● **Exercise description**
What lines of the data below hold the string "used"? Copy each one out.

● **Dataset**

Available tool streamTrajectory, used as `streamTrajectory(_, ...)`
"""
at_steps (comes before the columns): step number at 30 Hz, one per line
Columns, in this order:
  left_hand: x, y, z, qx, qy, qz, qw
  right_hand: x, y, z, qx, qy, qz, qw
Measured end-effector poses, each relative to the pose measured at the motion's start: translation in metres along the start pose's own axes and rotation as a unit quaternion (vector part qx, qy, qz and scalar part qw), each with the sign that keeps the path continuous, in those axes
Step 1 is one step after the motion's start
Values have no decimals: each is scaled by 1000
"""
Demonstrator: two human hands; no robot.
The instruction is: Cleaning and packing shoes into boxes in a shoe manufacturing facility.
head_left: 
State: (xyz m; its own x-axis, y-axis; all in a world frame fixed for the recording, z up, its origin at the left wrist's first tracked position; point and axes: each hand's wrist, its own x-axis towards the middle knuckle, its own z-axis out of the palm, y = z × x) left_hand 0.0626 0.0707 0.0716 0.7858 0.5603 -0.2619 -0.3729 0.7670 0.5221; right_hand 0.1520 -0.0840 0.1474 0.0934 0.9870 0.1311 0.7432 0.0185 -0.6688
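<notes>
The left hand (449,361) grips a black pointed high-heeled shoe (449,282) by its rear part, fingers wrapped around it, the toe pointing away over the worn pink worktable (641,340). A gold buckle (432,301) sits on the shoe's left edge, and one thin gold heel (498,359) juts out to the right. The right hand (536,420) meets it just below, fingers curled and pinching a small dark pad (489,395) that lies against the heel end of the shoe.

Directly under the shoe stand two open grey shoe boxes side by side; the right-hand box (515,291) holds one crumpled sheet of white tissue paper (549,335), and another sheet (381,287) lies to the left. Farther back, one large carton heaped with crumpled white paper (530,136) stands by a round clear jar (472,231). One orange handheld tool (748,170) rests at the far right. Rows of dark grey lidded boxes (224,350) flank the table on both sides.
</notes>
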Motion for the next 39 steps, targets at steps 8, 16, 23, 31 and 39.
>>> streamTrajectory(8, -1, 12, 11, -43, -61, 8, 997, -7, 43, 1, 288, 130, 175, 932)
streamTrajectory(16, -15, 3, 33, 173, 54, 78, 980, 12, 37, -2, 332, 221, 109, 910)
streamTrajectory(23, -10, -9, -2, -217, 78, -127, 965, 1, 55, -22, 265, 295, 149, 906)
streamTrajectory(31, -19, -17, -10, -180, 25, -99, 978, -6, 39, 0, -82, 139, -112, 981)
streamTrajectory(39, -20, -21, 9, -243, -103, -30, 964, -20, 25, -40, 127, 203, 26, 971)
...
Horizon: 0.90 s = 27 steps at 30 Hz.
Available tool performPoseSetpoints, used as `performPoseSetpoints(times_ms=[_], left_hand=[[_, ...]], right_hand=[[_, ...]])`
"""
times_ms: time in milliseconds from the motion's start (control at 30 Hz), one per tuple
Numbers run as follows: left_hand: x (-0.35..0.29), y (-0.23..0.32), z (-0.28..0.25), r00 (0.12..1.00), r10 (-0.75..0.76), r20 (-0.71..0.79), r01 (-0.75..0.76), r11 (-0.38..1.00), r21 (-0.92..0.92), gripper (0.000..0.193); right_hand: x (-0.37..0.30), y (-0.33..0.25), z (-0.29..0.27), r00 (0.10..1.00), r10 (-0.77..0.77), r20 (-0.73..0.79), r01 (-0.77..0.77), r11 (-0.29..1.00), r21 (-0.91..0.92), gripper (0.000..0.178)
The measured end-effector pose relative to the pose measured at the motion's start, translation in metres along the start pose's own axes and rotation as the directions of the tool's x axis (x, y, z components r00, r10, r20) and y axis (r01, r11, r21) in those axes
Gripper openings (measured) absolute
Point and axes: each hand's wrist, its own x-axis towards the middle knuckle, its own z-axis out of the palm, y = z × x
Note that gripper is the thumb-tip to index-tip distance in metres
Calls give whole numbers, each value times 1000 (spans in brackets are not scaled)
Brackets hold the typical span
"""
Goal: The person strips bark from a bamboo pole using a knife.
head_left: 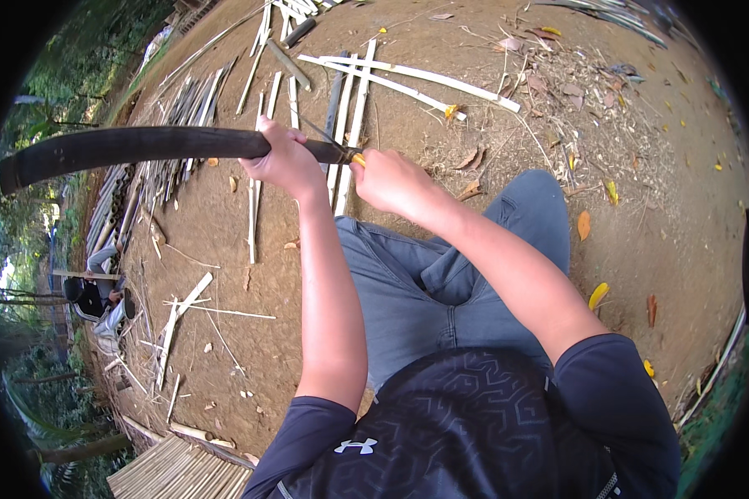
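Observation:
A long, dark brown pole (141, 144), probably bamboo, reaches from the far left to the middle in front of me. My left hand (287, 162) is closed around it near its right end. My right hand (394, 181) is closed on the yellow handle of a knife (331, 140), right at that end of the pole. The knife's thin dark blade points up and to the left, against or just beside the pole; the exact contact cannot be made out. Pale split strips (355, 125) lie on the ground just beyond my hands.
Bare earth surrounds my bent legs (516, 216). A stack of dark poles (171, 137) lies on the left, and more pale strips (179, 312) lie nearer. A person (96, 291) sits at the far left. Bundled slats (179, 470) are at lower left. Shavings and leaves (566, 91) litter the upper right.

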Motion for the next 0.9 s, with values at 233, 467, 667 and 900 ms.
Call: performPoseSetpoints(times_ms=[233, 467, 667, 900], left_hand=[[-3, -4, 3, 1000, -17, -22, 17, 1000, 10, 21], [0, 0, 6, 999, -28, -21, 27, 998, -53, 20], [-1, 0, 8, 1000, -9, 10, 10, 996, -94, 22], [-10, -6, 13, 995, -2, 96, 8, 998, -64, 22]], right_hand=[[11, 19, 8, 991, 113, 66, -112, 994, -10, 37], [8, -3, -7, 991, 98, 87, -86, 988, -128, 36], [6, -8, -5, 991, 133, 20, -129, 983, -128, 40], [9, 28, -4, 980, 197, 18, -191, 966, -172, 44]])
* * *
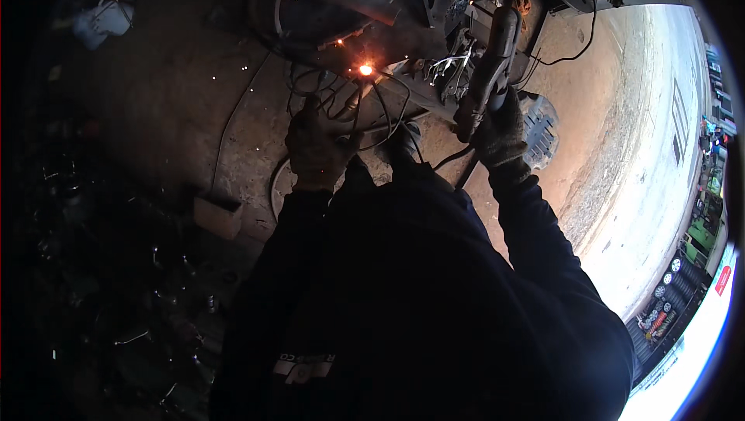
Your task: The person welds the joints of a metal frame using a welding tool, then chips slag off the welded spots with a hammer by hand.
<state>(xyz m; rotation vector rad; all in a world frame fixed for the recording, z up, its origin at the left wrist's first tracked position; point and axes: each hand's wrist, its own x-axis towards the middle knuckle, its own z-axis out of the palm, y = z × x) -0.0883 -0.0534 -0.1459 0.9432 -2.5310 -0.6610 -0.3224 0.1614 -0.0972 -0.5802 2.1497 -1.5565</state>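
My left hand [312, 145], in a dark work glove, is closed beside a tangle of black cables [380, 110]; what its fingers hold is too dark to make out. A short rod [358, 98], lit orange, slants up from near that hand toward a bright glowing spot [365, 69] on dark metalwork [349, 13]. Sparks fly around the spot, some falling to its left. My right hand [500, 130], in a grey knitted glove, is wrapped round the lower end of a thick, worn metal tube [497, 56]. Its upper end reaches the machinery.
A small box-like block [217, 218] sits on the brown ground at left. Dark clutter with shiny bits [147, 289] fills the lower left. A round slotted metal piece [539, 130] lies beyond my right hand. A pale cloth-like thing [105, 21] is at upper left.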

● **Response to the exercise**
Available tool streamTrajectory, used as `streamTrajectory(_, ...)`
Available tool performPoseSetpoints, used as `performPoseSetpoints(times_ms=[_], left_hand=[[_, ...]], right_hand=[[_, ...]])`

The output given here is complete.